Last Summer, at the time of the U.S. Women’s Open, an Internet headline read “It’s Open Season on Michelle Wie . . .”  The story included the statement that, “school [Stanford] was too much of a distraction for Wie . . . “ In fact, Ms. Wie has had her critics almost from the time she began playing competitive golf more than eleven years ago. Her detractors would have liked her to satisfy their plans. She had her own ideas and has carried them out exceedingly well.

Now that Ms.

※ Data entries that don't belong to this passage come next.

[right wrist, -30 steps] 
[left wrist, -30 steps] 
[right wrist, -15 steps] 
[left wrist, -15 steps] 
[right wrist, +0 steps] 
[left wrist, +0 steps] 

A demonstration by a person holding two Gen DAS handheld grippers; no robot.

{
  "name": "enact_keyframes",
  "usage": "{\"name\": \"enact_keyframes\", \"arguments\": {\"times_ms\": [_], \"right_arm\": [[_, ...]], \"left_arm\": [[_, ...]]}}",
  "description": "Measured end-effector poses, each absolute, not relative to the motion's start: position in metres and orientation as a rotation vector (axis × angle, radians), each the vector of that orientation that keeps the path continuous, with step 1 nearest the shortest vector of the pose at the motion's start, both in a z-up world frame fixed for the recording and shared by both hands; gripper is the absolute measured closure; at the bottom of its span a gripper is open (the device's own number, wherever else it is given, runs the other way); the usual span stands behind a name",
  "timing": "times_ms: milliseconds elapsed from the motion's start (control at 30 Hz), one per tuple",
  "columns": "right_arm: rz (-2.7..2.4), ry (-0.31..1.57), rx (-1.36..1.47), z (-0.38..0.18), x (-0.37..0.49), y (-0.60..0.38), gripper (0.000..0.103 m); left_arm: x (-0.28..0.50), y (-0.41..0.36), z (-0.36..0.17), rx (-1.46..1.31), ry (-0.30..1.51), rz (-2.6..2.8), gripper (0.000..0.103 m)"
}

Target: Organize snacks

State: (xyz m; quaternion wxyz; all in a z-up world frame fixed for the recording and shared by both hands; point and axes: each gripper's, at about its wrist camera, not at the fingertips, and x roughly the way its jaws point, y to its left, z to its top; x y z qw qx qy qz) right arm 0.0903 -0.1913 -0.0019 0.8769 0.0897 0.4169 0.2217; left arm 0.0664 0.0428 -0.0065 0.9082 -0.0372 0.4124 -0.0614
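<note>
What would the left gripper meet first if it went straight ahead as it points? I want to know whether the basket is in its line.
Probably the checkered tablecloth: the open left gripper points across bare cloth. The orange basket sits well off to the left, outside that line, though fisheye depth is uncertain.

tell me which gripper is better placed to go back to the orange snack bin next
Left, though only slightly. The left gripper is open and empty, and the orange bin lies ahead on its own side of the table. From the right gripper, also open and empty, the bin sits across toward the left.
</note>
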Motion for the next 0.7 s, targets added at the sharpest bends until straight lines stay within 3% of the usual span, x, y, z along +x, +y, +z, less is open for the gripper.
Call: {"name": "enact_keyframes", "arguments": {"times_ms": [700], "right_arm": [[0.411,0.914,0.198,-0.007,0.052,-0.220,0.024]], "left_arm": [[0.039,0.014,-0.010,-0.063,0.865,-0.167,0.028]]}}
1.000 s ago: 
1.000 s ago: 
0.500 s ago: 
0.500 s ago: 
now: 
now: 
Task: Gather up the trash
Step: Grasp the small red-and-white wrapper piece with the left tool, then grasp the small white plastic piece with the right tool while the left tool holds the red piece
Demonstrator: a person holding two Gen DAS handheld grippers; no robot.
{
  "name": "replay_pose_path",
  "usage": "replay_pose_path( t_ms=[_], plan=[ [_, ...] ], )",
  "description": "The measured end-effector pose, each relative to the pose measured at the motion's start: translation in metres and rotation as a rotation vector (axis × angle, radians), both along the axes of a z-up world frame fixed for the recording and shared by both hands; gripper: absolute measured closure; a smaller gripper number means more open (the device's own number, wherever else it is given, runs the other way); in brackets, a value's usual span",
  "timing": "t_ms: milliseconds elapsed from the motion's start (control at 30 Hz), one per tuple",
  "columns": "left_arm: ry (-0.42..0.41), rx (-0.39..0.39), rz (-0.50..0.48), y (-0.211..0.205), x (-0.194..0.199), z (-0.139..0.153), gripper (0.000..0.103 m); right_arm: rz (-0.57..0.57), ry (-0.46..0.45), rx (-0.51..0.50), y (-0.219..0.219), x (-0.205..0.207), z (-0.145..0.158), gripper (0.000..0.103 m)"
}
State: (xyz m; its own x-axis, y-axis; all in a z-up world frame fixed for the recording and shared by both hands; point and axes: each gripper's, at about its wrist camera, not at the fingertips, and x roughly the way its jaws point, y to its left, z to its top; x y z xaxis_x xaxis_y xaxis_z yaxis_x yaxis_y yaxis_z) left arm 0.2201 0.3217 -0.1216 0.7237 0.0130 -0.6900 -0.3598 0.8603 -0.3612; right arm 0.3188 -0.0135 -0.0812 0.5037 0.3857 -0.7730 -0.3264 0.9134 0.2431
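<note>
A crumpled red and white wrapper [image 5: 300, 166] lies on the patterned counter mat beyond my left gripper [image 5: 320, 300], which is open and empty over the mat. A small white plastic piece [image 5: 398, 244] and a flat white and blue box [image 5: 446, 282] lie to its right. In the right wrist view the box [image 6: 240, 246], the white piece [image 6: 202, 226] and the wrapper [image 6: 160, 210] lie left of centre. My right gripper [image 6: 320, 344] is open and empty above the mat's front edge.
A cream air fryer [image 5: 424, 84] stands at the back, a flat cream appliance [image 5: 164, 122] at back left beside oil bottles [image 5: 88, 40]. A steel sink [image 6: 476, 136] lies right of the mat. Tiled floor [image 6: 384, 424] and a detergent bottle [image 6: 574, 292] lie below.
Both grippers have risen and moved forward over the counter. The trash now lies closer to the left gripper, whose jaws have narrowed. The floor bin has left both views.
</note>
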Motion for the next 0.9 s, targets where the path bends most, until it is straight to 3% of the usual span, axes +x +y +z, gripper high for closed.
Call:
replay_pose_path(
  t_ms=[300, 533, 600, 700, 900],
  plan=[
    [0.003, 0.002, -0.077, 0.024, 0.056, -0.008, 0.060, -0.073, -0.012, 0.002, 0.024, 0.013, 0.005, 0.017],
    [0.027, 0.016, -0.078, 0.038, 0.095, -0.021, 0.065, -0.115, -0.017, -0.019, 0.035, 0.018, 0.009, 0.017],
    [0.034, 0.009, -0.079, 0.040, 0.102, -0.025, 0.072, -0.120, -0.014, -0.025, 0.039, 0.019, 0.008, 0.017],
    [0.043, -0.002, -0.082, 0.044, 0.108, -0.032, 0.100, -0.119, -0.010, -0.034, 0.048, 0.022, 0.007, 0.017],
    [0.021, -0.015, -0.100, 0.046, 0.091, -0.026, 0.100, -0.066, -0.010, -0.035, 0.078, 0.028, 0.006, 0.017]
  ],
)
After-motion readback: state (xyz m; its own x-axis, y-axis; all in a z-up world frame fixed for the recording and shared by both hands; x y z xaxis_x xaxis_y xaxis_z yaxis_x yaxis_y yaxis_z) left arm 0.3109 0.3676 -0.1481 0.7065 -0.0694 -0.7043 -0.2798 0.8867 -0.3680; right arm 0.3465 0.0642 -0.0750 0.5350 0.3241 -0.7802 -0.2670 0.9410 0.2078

Wie is graduating from Stanford this month (fairness requires me to admit that long ago I earned two degrees from the university), I thought she deserved poetic recognition for her achievements and best wishes for a great post-graduate career in golf and otherwise.

  FOR MICHELLE WIE

Michelle Wie, Michelle Wie,
Will your critics ever see,
That a Stanford ed has done for you,
What winning on the tour could  never do.

If you’re a star, the critics said —
Play the game — get ahead,
Full time’s required, if not more;
A degree from Stanford won’t help your score.

But a different scorecard you have kept,
Not just at golf are  you  adept,
Your student days deserves acclaim;
Golf, scholarship and fun have been your game.

But now Degreed, you can roll,
Through tourney gates in your Kia Soul.
Ready to play; give it your all —
Dispatching your critics with an educated ball.